Babi dianggap sebagai wadah pencampur karena mengandung reseptor untuk virus influenza manusia dan unggas. Demikian pula, cerpelai menunjukkan ciri yang serupa, karena mereka memiliki asam sialat α2,3-galaktosa (SA α2,3-Gal) dan reseptor SA α2,6-Gal untuk strain unggas dan manusia. Oleh karena itu, cerpelai dapat mewakili bejana pencampur lain untuk galur baru.
Peternakan cerpelai dan penyakit menular
Neovison vison, cerpelai Amerika, adalah spesies penting untuk industri peternakan bulu. Cina, Polandia, Denmark, dan Belanda adalah negara penghasil bulu utama. Sebagian besar cerpelai (80%) di Cina dibudidayakan di provinsi Shandong.
Mink berpenduduk padat di peternakan ini dan kemungkinan besar terlindung dalam satu fasilitas/bangunan. Dengan demikian, penyakit menular terjadi karena budidaya intensif, biosekuriti yang tidak memadai, dan sanitasi yang buruk.
Virus penyakit cerpelai Aleutian (AMDV) terkenal karena efeknya yang menghancurkan pada sistem reproduksi dewasa dan dampak selanjutnya pada kualitas bulu.
Gejala gastroenterik dan pernapasan disebabkan oleh virus distemper anjing (CDV), SARS-CoV-2, dan mink enteritis virus (MEV). Bakteri seperti Escherichia coli, Klebsiella pneumoniae, dan Pseudomonas aeruginosa terlibat dalam pneumonia hemoragik.

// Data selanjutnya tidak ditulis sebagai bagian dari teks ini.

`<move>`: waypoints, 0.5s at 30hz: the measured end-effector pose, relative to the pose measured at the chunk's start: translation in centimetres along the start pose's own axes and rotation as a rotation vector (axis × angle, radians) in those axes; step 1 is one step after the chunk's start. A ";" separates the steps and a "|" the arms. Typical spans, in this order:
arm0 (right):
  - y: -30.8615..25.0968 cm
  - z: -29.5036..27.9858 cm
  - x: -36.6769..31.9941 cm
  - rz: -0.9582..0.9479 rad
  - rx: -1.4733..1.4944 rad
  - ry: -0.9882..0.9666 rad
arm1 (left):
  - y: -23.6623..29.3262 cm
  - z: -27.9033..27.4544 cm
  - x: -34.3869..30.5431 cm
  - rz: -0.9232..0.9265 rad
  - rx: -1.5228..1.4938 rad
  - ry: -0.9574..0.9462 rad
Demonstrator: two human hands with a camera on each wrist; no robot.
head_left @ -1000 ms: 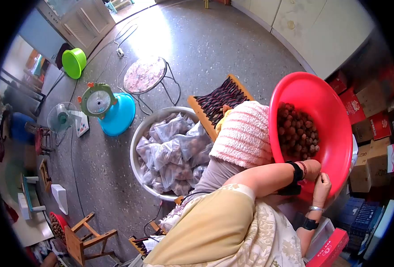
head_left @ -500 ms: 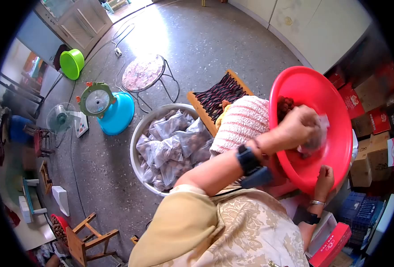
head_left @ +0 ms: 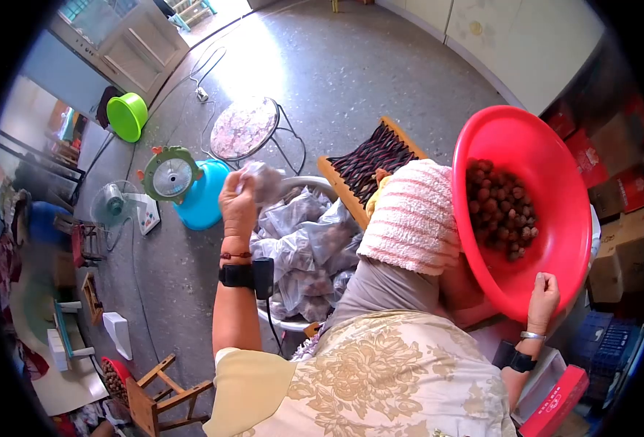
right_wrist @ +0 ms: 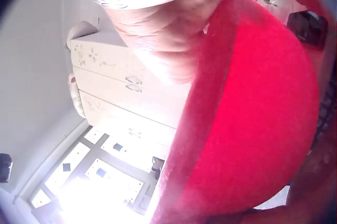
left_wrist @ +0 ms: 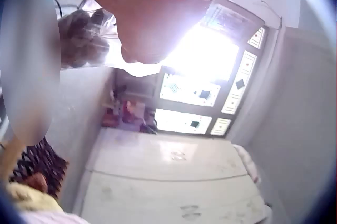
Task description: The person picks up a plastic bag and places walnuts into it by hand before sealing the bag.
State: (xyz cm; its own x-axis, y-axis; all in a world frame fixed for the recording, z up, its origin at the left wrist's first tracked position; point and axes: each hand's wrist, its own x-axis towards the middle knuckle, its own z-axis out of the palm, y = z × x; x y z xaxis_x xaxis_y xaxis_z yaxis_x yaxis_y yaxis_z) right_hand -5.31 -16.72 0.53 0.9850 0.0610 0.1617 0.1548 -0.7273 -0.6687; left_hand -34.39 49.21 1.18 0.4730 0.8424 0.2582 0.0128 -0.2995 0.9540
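Observation:
My left hand (head_left: 239,207) pinches a clear plastic bag (head_left: 265,182) of round brown fruits, raised at the far left edge of a pale round tub (head_left: 282,325) heaped with similar filled bags (head_left: 285,247). The left wrist view shows the bag (left_wrist: 84,40) hanging beside the hand (left_wrist: 152,13). On the right, a tilted red basin (head_left: 558,211) contains loose brown fruits (head_left: 500,207). My right hand (head_left: 544,300) is at its near rim, fingers curled, with nothing visible in them. In the right wrist view, the basin wall (right_wrist: 253,113) partly hides that hand (right_wrist: 163,40).
A striped towel (head_left: 413,218) covers the lap beside the basin. Beyond the tub stand a corded wooden stool (head_left: 373,167), a round stool (head_left: 245,127) and a fan (head_left: 171,177) by a blue tub (head_left: 205,197). Boxes (head_left: 613,255) are stacked at right.
My left hand has moved out of the red basin and left with the bag, to the pale tub. My right hand stays by the basin's near rim.

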 end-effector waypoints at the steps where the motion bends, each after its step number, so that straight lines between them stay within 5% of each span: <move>1: -0.7 0.1 -0.2 0.004 0.002 -0.002 | -1.3 -1.2 -0.1 0.044 0.211 0.117; 2: -1.5 0.1 -0.4 -0.022 -0.023 0.014 | -2.9 -2.0 -0.3 0.045 0.212 0.113; 4: -2.3 0.1 -0.7 -0.046 -0.049 0.027 | -7.5 -3.3 -1.9 0.391 0.743 0.256; 5: -2.5 0.2 -0.8 -0.046 -0.057 0.037 | -10.0 -3.0 -3.4 0.371 0.802 0.283; 8: -2.4 0.2 -0.8 -0.047 -0.078 0.042 | -20.5 -3.4 -9.7 0.403 1.040 0.036; 9: -2.3 0.2 -0.7 -0.049 -0.084 0.036 | -18.7 -3.2 -12.1 0.131 1.057 -0.226; 10: -2.0 0.2 -0.7 -0.047 -0.084 0.039 | -19.9 -2.7 -13.8 0.101 0.994 -0.095; 12: -1.7 0.3 -0.6 -0.063 -0.084 0.051 | -20.3 -2.7 -14.0 -0.104 1.011 -0.135; 15: -2.1 0.2 -0.8 -0.041 -0.107 0.052 | -19.7 -2.8 -13.7 -0.107 1.023 -0.143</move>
State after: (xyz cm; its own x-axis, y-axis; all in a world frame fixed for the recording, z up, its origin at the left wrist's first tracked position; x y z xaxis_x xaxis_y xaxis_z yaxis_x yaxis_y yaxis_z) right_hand -6.37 -15.05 1.66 0.9721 0.0586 0.2269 0.1832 -0.7938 -0.5800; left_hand -43.56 44.81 -20.76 0.5248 0.8459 0.0949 0.7709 -0.5195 0.3686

Gambaran molekuler dan serologis infeksi virus influenza pada cerpelai
Urutan dari repositori GISAID menunjukkan bahwa IAV yang terdeteksi di cerpelai secara filogenetis terkait dengan strain manusia, unggas, dan babi yang ada.
H9N2 dan H5N6/H5N1 telah menjadi subtipe virus influenza cerpelai yang dominan di Tiongkok sejak 2013. Analisis genetik mengungkapkan bahwa semua virus H9N2 yang terdeteksi di cerpelai berasal dari garis keturunan G9/Y280, yang lazim di unggas.

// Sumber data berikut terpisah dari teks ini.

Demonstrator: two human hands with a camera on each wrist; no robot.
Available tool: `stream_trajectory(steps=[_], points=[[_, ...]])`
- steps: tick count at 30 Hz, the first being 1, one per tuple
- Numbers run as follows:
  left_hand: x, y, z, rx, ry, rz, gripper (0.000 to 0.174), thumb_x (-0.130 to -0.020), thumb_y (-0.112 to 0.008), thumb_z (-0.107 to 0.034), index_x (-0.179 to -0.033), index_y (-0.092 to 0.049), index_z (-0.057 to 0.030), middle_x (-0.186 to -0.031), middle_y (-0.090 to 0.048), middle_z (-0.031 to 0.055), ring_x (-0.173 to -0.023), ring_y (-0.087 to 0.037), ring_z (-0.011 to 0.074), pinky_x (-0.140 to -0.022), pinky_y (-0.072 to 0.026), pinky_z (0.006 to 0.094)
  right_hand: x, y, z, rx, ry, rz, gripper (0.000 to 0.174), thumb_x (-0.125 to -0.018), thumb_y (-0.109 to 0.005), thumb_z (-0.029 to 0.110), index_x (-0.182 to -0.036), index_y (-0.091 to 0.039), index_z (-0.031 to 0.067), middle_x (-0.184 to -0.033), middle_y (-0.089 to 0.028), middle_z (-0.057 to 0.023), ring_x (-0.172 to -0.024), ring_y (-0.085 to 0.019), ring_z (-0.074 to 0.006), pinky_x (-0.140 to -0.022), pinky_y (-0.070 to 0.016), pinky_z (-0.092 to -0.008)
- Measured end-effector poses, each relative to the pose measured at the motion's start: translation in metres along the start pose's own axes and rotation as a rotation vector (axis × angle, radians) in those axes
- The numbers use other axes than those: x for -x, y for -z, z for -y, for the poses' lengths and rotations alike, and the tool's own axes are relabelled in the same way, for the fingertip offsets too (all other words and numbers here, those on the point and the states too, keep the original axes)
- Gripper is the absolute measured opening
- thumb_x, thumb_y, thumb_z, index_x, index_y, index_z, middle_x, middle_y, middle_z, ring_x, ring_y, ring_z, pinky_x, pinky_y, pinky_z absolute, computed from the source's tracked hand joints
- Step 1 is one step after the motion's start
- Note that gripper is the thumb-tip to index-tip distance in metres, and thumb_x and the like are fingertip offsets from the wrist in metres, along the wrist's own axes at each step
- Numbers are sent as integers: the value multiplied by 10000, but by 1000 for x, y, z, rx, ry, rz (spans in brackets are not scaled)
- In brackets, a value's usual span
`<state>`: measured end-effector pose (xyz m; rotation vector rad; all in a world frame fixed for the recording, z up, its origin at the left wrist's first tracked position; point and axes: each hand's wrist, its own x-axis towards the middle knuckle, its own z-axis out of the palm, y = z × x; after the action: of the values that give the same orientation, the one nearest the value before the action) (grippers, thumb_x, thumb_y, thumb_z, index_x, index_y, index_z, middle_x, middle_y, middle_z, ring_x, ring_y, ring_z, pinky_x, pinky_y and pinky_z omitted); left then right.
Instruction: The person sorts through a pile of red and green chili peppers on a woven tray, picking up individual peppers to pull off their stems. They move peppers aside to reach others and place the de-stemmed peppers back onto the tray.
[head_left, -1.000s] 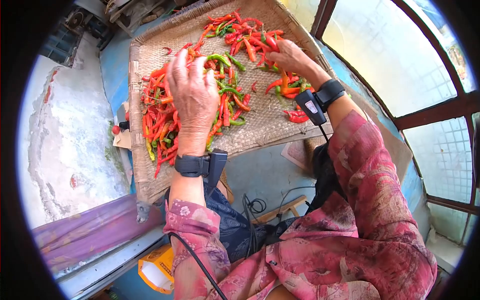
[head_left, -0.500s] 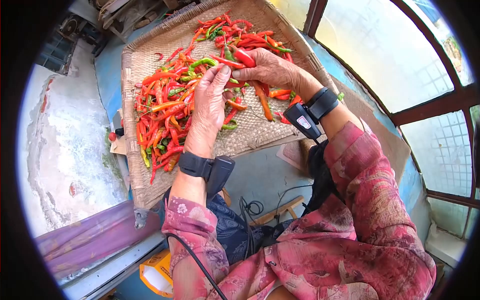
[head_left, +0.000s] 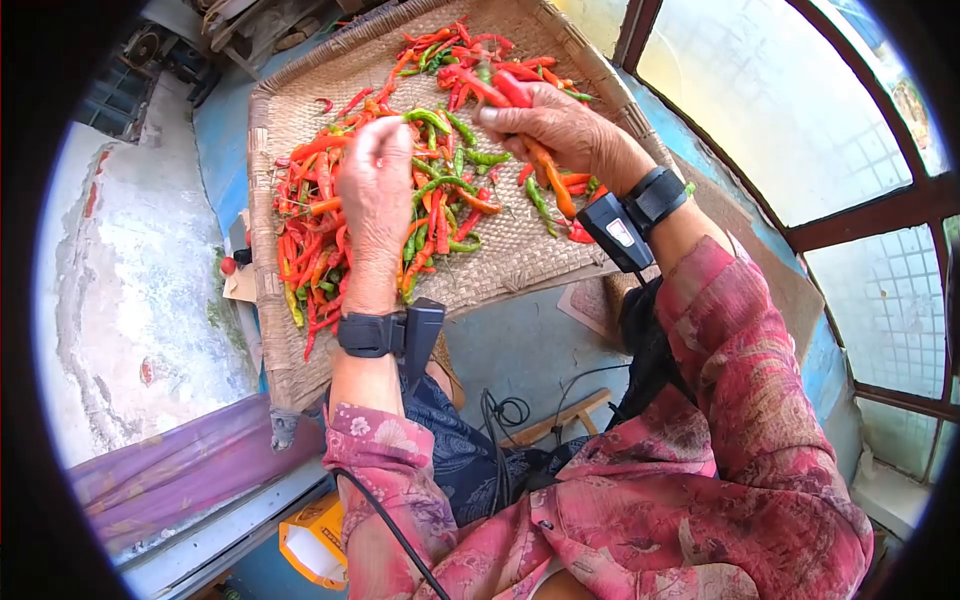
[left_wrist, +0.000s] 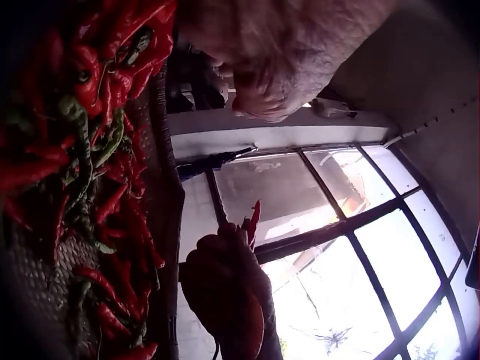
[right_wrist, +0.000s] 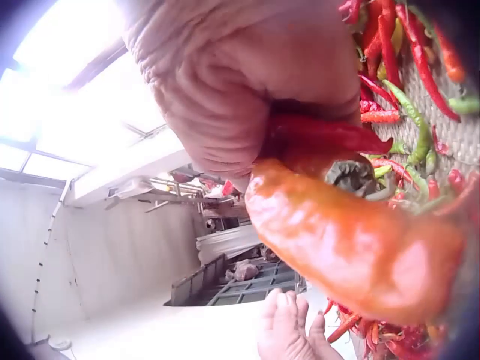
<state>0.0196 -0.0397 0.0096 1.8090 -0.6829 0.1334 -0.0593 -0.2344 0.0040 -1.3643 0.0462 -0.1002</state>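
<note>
My right hand point(head_left: 570, 135) grips several chili peppers over the right side of a shallow woven tray point(head_left: 510, 262). Red chili peppers point(head_left: 512, 90) stick out past its thumb, and a long orange chili pepper point(head_left: 552, 180) hangs below the palm. Close up in the right wrist view, the orange pepper point(right_wrist: 352, 240) looks glossy, with a red pepper point(right_wrist: 322, 135) tucked under the fingers. Over the left heap of red and green chili peppers point(head_left: 325, 245), my left hand point(head_left: 375, 205) is raised with loosely bent fingers; nothing shows in it.
A second heap of chili peppers point(head_left: 450, 50) lies at the tray's far end. Green chili peppers point(head_left: 485, 158) lie near the middle. Paned windows point(head_left: 780, 110) stand close on the right, a pale wall point(head_left: 150, 280) on the left. A black cable point(head_left: 395, 535) runs along the left sleeve.
The right hand came from the far right heap to the middle, where both hands met over a pepper. Since then they have parted, the left hand moving back left, the right still holding peppers.
</note>
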Motion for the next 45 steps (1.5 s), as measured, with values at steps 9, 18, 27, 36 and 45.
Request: stream_trajectory(steps=[9, 18, 27, 36, 45], points=[[10, -15, -3, 849, 368, 465, 216, -887, -542, -213, -1030, -578, -56, -987, -607, 24, -908, -565, 128, -786, -479, 317, 6, -17, -6, 204, -81, 297, 288, -805, -653, 294, -937, -605, 43, -710, -594, 8, -645, -537, -64, -598, -437, -200], [-12, 26, 25, 967, 520, -309, 260, -882, -544, -293, -913, -551, -35, -831, -599, 47, -681, -548, 112, -577, -462, 233, 0, -1, -14, 22, -59, 1, 263, -837, -616, 291, -826, -607, 28, -645, -555, 15, -473, -450, -39, -442, -366, -181], [22, -25, -16, 622, 452, 156, 202, -835, -623, -271, -856, -595, -72, -685, -554, -45, -550, -451, 16, -479, -349, 148, 4, -29, -13, 501, 17, 177, 339, -833, -607, 382, -848, -589, 44, -632, -497, 34, -576, -457, -58, -504, -366, -226], [17, -17, -2, 812, 475, 72, 161, -874, -572, -259, -908, -563, -102, -773, -588, -30, -634, -513, 49, -557, -418, 188, 2, -27, -15, 296, 18, 182, 401, -820, -604, 421, -757, -575, 26, -583, -507, -21, -550, -482, -99, -499, -375, -271], [-7, 24, 19, 832, 338, -289, 220, -886, -543, -288, -928, -494, -77, -792, -585, 35, -594, -518, 103, -512, -447, 220, 7, -20, -13, -75, -177, 200, 271, -879, -550, 294, -838, -571, 26, -585, -497, 0, -436, -449, -84, -407, -364, -218]])
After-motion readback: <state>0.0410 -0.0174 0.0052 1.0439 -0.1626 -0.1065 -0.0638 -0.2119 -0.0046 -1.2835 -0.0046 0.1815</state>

Semua subtipe H5N1 dan H5N6 yang terdeteksi di Cina dan Spanyol, kecuali satu subtipe H5N1 di Swedia, kemungkinan masuk ke cerpelai dari unggas yang terinfeksi.
Analisis molekuler mengungkapkan tanda tangan adaptif mamalia (substitusi D701N dan E627K) pada gen polymerase basic 2 (PB2). Sejumlah penelitian telah menilai seroprevalensi IAV unggas di cerpelai.

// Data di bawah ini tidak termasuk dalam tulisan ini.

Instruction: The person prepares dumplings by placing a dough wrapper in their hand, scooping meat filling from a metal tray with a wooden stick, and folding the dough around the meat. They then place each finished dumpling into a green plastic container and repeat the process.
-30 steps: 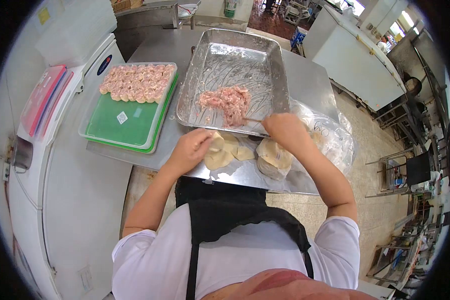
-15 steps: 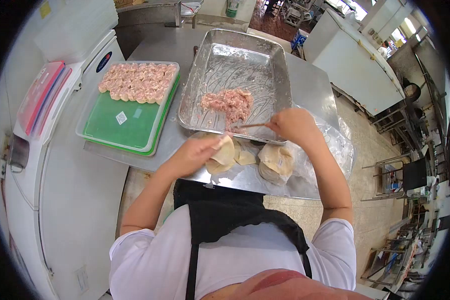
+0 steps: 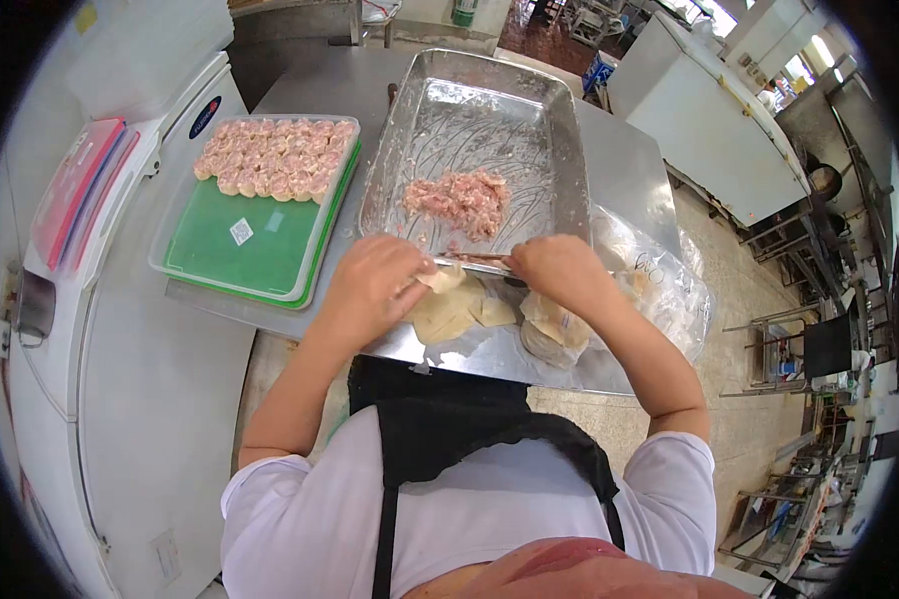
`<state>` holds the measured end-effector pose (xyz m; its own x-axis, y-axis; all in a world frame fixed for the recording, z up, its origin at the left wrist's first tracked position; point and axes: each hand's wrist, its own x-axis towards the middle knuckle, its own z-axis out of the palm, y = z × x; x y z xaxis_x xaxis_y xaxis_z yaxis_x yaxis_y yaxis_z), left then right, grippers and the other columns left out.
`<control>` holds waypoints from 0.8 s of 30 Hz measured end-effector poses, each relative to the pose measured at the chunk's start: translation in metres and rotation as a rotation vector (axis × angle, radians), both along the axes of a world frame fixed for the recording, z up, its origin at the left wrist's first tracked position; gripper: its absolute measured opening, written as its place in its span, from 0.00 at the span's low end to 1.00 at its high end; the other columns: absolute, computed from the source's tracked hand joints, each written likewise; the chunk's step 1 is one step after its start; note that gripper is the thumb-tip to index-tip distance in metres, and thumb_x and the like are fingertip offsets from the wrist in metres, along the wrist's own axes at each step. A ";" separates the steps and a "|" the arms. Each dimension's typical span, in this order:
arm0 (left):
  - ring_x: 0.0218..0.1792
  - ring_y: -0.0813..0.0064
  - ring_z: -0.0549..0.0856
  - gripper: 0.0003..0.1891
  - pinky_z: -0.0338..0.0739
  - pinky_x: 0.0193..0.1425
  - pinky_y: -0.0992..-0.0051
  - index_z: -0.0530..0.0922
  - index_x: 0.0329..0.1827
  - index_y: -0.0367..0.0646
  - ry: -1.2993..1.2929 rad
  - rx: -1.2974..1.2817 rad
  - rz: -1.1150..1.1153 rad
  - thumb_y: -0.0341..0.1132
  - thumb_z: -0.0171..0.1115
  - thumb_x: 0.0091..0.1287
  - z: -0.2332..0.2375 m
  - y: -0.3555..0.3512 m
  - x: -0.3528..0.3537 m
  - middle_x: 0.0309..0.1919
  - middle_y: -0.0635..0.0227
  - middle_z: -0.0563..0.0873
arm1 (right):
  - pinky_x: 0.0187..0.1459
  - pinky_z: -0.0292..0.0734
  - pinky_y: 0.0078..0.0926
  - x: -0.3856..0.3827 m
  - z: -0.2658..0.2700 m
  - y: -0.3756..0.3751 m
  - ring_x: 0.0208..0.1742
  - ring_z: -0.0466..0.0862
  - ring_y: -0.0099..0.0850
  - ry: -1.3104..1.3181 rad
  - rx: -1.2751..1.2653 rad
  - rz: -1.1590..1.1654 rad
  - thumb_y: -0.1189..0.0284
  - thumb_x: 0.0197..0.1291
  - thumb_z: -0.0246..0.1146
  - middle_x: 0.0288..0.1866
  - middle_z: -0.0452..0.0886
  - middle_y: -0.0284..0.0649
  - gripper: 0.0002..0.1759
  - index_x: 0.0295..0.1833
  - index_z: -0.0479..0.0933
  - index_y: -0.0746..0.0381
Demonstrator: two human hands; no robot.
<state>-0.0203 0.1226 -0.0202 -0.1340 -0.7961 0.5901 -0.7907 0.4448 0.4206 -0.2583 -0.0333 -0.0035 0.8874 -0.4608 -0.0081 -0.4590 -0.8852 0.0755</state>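
Note:
My left hand (image 3: 372, 290) is closed on a round dough wrapper (image 3: 443, 280), partly cupped in the fingers, at the near edge of a metal tray (image 3: 577, 150). My right hand (image 3: 557, 272) grips a thin spreading stick (image 3: 481, 257), whose tip points left toward that wrapper. Inside the tray lies a mound of pink minced meat (image 3: 459, 203), with smears over the tray floor. Loose wrappers (image 3: 448, 315) lie on the table below my left hand. Under my right forearm sits a stack of wrappers (image 3: 551, 337), partly hidden.
On the left, a clear tray with a green base (image 3: 235, 245) holds rows of filled dumplings (image 3: 275, 158). A plastic bag (image 3: 669, 295) lies on the steel table (image 3: 624, 165) at right. A white freezer (image 3: 160, 379) stands along the left side.
My left hand has moved up and left and turned, its wrapper now more folded in the fingers. My right hand has come down and left with the stick, nearer the wrapper.

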 end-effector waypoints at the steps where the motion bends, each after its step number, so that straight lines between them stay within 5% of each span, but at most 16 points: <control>1: 0.40 0.64 0.84 0.12 0.77 0.47 0.67 0.82 0.42 0.40 0.005 0.009 0.002 0.24 0.66 0.54 -0.001 0.000 0.003 0.38 0.62 0.84 | 0.34 0.79 0.44 -0.004 0.010 0.001 0.32 0.85 0.45 0.016 -0.043 -0.014 0.57 0.65 0.58 0.27 0.83 0.45 0.21 0.29 0.82 0.62; 6: 0.40 0.72 0.82 0.07 0.75 0.48 0.73 0.76 0.46 0.38 0.709 0.426 -0.010 0.28 0.55 0.67 -0.010 0.002 0.012 0.38 0.63 0.83 | 0.34 0.79 0.43 -0.027 0.040 -0.012 0.32 0.85 0.47 0.180 -0.085 -0.277 0.60 0.65 0.58 0.27 0.83 0.46 0.19 0.30 0.83 0.62; 7: 0.42 0.78 0.79 0.10 0.73 0.49 0.76 0.76 0.49 0.37 0.740 0.436 -0.047 0.32 0.54 0.71 -0.012 0.003 0.015 0.40 0.66 0.83 | 0.33 0.78 0.44 -0.028 0.033 -0.011 0.31 0.84 0.47 0.236 -0.081 -0.222 0.61 0.66 0.57 0.26 0.82 0.48 0.18 0.31 0.83 0.62; 11: 0.46 0.77 0.81 0.15 0.73 0.54 0.77 0.75 0.55 0.33 0.847 0.611 -0.082 0.33 0.55 0.70 -0.051 0.004 0.027 0.45 0.65 0.84 | 0.36 0.77 0.47 -0.010 0.009 0.027 0.33 0.84 0.48 0.091 -0.040 -0.153 0.61 0.67 0.56 0.26 0.82 0.50 0.18 0.33 0.83 0.61; 13: 0.51 0.75 0.82 0.20 0.72 0.59 0.77 0.75 0.58 0.28 1.342 0.671 -0.035 0.34 0.55 0.68 -0.065 0.003 0.021 0.49 0.62 0.84 | 0.37 0.77 0.48 -0.008 0.024 0.013 0.34 0.84 0.48 0.154 -0.005 -0.168 0.60 0.67 0.56 0.27 0.82 0.50 0.19 0.33 0.83 0.62; 18: 0.55 0.67 0.83 0.21 0.75 0.62 0.70 0.73 0.61 0.28 1.675 0.634 -0.295 0.32 0.54 0.68 -0.070 0.012 0.027 0.54 0.56 0.83 | 0.37 0.79 0.46 -0.013 0.018 -0.018 0.35 0.85 0.50 0.059 -0.035 -0.170 0.60 0.67 0.57 0.28 0.83 0.49 0.18 0.33 0.83 0.61; 24: 0.56 0.65 0.83 0.20 0.78 0.60 0.68 0.73 0.62 0.31 1.842 0.455 -0.177 0.37 0.52 0.74 -0.067 0.018 0.035 0.55 0.56 0.83 | 0.41 0.76 0.47 0.001 0.003 -0.007 0.35 0.83 0.53 -0.026 0.457 -0.229 0.59 0.68 0.57 0.32 0.83 0.52 0.19 0.37 0.83 0.64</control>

Seropositif adalah yang tertinggi untuk H9N2 di antara semua subtipe di cerpelai, berkisar antara 20% dan 47,5% selama 2013-19, dan jauh lebih rendah untuk H5N6 dan H5N1. Data seroepidemiologis menunjukkan bahwa cerpelai di China sangat terpapar virus influenza manusia dan unggas, meningkatkan risiko varian baru akibat koinfeksi.
Kata penutup
Secara bersama-sama, kerentanan tinggi terhadap dan reseptor untuk virus influenza manusia dan unggas pada cerpelai memenuhi prasyarat untuk berfungsi sebagai inang perantara untuk penularan influenza antarspesies.
Oleh karena itu, pengawasan rutin IAV di cerpelai dan tindakan pencegahan harus diterapkan. Vaksinasi terhadap influenza harus diperkenalkan pada populasi cerpelai untuk kesehatan masyarakat dan keuntungan industri.